Просторный актовый зал Горьковского университета: президиум и трибуна
Просторный актовый зал Горьковского университета.
Прямо перед зрителем трибуна. Слева — длинный стол и стулья, это президиум. Справа на стене висят портреты русских писателей вперемежку с вождями пролетариата. Примерно так: Гоголь, Ленин, Пушкин, Свердлов, Толстой, Жданов
и т. д. Вожак университетской комсомольской организации Михаил Крошеняткин сидит на одном из стульев. Он готовится к предстоящему собранию. Штудирует присланные ему распечатки текстов песен пятикурсника истфила, выбравшего себе псевдоним Кух. Крошеняткин одет правильно.
К р о ш е н я т к и н (сам с собой). Наверняка окажется какой-нибудь сморчок закомплексованный. Так… Что это за песня… “Клянусь париком Кобзона”… (Напевает на вальсовый мотивчик.) “Я влез в автобус, безмерно грустя, лезу в карман за удачным словом, девчонки жмутся грудью, а я чувствую, от них пахнет порохом. Клянусь париком Кобзона, у меня нет другой жизни…” Белиберда. Потом от девчонок пахнет, а не порохом. Они сдали зачет и едут домой. И от них пахнет трудовым потом. И при чем здесь Кобзон? Туманно…
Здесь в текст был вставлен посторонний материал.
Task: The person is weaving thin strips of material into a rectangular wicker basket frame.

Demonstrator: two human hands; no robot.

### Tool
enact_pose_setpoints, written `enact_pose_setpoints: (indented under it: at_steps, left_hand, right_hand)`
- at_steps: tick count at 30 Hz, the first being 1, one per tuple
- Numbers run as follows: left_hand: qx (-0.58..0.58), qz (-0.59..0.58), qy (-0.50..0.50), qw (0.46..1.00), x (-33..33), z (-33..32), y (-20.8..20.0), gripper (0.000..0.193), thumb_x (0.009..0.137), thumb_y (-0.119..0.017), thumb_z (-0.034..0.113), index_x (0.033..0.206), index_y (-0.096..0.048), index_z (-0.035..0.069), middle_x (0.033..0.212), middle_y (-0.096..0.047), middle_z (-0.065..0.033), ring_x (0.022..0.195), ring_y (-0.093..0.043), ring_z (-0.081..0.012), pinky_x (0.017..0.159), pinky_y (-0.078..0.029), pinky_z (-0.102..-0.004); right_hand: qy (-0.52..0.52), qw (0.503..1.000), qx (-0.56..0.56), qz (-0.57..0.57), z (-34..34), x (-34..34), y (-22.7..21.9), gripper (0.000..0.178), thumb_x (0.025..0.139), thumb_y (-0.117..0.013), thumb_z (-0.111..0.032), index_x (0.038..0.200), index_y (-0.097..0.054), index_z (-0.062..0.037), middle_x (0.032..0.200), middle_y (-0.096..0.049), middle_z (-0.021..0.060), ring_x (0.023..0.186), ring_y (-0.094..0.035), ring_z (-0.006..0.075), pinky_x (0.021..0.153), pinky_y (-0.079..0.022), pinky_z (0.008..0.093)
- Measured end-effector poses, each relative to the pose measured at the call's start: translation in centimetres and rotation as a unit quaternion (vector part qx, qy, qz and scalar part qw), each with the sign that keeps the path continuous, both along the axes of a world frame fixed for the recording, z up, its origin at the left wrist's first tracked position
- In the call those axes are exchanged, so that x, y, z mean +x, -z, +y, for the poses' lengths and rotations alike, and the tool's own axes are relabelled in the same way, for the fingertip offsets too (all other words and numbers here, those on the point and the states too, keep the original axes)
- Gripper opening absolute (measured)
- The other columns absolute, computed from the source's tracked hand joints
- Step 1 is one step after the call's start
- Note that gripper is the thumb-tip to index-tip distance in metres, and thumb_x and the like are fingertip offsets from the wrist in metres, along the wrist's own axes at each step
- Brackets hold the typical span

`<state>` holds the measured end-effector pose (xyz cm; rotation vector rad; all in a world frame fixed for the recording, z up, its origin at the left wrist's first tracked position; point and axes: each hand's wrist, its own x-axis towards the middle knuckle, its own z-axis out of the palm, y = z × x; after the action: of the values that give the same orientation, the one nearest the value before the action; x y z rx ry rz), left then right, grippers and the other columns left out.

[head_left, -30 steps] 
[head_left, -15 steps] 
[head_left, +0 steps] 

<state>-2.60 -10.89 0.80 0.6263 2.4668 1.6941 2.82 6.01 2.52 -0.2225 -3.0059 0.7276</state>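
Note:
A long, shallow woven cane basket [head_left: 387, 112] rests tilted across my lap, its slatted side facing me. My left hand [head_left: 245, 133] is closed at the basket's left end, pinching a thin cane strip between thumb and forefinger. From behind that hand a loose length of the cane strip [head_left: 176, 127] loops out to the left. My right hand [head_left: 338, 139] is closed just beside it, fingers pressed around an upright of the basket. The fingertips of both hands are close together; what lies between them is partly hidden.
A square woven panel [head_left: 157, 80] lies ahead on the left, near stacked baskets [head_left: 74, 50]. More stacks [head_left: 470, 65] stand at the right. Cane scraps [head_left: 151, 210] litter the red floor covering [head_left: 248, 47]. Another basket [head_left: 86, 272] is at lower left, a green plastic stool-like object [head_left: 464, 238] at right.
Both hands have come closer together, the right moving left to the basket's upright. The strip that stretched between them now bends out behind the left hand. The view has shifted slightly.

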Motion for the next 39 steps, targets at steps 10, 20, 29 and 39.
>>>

В зал входит Галина Варинова, заместитель Крошеняткина по идеологической работе. Она одета правильно.
В а р и н о в а. А-а… Ты уже здесь… Получил распечатки? Прочитал это?! (Напевает на вальсовый мотивчик.) “ Я влез в автобус, безмерно грустя, лезу в карман за удачным словом, девчонки жмутся грудью, а я чувствую, от них пахнет порохом. Клянусь париком Кобзона, у меня нет другой жизни…” На, понюхай! (Подходит к Михаилу, садится на стул рядом, поднимает руку, чтобы он мог понюхать ее подмышку.) Пахнет порохом?
К р о ш е н я т к и н. Нет, потом пахнет, трудовым потом. Ты сдала зачет?
В а р и н о в а (вновь поднимает руку и придвигается ближе к Крошеняткину) . А ты не чувствуешь?!